I went through the thread pretty quick and didn't notice Evergrey, they have quite a few Drop-D songs as well.


----------



## JoeyBTL (Feb 12, 2012)

My band, Between the Lions.

https://www.facebook.com/betweenthelionsband


----------



## niffnoff (Feb 12, 2012)

Any metalcore band ever, just transpose from C to D, there you go. xD

But if there was one album or two... or three... or four... you could go to
Avenged Sevenfold. City of Evil and Waking The Fallen were my favourite EVER albums to play when I started


----------



## BucketheadRules (Feb 12, 2012)

Goro923 said:


> I'm pretty sure Pantera didn't do drop tunings. If anyone of there songs is actually in Drop D (well, 40 cents below) it would be Primal Concrete Sledge.

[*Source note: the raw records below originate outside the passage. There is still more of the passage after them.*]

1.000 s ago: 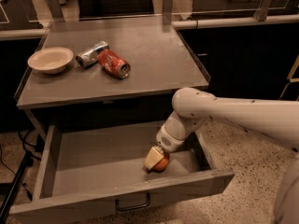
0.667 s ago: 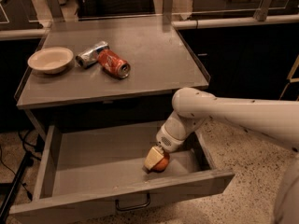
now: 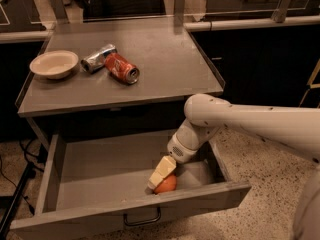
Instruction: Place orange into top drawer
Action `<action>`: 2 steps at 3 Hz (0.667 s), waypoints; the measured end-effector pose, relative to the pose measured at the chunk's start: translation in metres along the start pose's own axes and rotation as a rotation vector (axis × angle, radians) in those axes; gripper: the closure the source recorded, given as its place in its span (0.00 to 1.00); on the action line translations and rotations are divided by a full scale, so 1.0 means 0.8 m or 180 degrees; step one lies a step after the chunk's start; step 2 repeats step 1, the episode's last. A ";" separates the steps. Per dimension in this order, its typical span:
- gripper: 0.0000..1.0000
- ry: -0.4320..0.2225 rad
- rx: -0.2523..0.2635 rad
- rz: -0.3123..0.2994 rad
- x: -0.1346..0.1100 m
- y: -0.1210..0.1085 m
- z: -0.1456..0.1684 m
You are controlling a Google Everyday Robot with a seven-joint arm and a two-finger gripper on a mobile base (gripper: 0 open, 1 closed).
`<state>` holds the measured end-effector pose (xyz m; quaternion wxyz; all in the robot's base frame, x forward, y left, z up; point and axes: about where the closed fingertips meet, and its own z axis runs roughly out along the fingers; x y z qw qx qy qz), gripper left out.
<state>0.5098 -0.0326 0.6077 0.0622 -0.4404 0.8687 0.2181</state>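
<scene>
The orange (image 3: 167, 184) is a small round fruit low inside the open top drawer (image 3: 100, 169), near its front panel right of centre. My gripper (image 3: 161, 175) reaches down into the drawer from the right on the white arm. Its pale fingers (image 3: 162, 170) lie against the orange's top and left side. The orange looks to rest on or just above the drawer floor. The drawer is pulled fully out, its dark pull handle (image 3: 142, 219) on the front.
On the cabinet top (image 3: 165, 59) lie a red soda can (image 3: 121, 68) on its side, a crushed silver can (image 3: 97, 58) beside it, and a pale bowl (image 3: 54, 64) at the left. A rail and dark counters stand behind. Speckled floor lies to the right.
</scene>
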 end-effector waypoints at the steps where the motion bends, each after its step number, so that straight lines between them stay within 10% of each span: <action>1: 0.00 0.0000 0.0000 0.0000 0.000 0.000 0.000; 2: 0.00 0.0000 0.0000 0.0000 0.000 0.000 0.000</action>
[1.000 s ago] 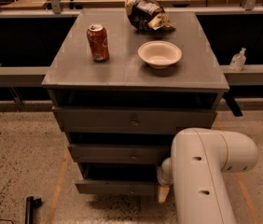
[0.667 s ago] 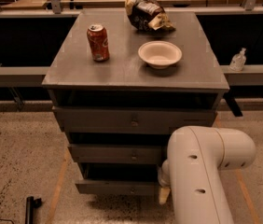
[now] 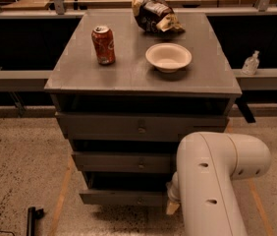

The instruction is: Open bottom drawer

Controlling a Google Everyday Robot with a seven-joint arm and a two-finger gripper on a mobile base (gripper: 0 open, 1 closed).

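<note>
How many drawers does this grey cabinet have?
3, stacked: top drawer under the tabletop, middle drawer below it, bottom drawer lowest. No others visible. The gripper sits at the bottom drawer's right end, mostly hidden behind the arm.

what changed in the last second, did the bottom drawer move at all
The robot arm shifted slightly left. The gripper, mostly hidden behind it, sits at the right end of the bottom drawer; no grasp shows. The bottom drawer, can, bowl and bag stayed put.
</note>
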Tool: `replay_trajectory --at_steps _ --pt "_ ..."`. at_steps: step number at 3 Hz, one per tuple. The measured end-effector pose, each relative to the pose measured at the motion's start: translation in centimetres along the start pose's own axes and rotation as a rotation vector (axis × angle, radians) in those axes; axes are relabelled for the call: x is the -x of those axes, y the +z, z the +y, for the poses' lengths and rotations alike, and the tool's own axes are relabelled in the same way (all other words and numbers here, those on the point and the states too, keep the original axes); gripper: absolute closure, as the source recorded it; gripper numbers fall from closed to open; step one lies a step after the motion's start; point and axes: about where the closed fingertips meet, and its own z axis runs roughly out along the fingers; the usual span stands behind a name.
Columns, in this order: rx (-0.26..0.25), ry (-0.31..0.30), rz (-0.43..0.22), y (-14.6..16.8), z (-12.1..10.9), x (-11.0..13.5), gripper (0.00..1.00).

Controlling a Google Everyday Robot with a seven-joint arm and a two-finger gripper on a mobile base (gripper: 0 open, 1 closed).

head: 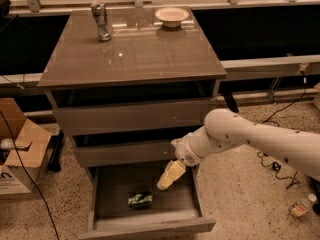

This is why I get so pissed off that I can't find a decent tab for Walk - every tab that has the solo is in drop D.


----------



## Micah55 (Feb 12, 2012)

im pretty sure cloudkicker has been using drop d on atleast his last album or two


----------



## VILARIKA (Feb 12, 2012)

dragonblade629 said:


> I'm certain that's in D standard, not drop D.



Quite sure it's in Drop D


----------



## Interloper (Feb 12, 2012)

VILARIKA said:


> Quite sure it's in Drop D




100% positive that Blood and Thunder is in D standard. No reason to tune 5 strings up when 99% of the rest of their catalog is in D Standard, that and they don't change guitars for that song and there is no reason to do it in drop tuning anyway.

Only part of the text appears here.